PROBLEM DETAILS:
The whole listing below needs to be retyped without a single change.
DATA section start
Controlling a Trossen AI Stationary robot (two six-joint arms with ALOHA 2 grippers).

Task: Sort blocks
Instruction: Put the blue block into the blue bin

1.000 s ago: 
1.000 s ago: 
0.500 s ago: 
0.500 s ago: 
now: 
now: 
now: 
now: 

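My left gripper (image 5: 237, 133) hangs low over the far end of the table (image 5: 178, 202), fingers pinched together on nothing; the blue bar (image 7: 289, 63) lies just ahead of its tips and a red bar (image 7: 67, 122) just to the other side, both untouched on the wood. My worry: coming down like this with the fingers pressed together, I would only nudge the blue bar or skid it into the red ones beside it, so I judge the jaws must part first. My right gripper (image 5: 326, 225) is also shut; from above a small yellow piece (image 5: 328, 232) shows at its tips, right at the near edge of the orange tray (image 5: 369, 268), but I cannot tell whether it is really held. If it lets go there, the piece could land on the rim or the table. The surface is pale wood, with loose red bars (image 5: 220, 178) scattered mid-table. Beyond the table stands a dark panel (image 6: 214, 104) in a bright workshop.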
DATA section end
EXPECTED ANSWER:
Controlling a Trossen AI Stationary robot (two six-joint arms with ALOHA 2 grippers).

Task: Sort blocks
Instruction: Put the blue block into the blue bin

1.000 s ago: 
1.000 s ago: 
0.500 s ago: 
0.500 s ago: 
now: 
now: 
now: 
now: 

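My left gripper (image 5: 237, 133) hangs low over the far end of the table (image 5: 178, 202), fingers pinched together on nothing; the blue bar (image 7: 289, 63) lies just ahead of its tips and a red bar (image 7: 67, 122) just to the other side, both untouched on the wood. My worry: coming down like this with the fingers pressed together, I would only nudge the blue bar or skid it into the red ones beside it, so I judge the jaws must part first. My right gripper (image 5: 326, 225) is also shut; from above a small yellow piece (image 5: 328, 232) shows at its tips, right at the near edge of the orange tray (image 5: 369, 268), but I cannot tell whether it is really held. If it lets go there, the piece could land on the rim or the table. The surface is pale wood, with loose red bars (image 5: 220, 178) scattered mid-table. Beyond the table stands a dark panel (image 6: 214, 104) in a bright workshop.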

The answer to this exercise is complete.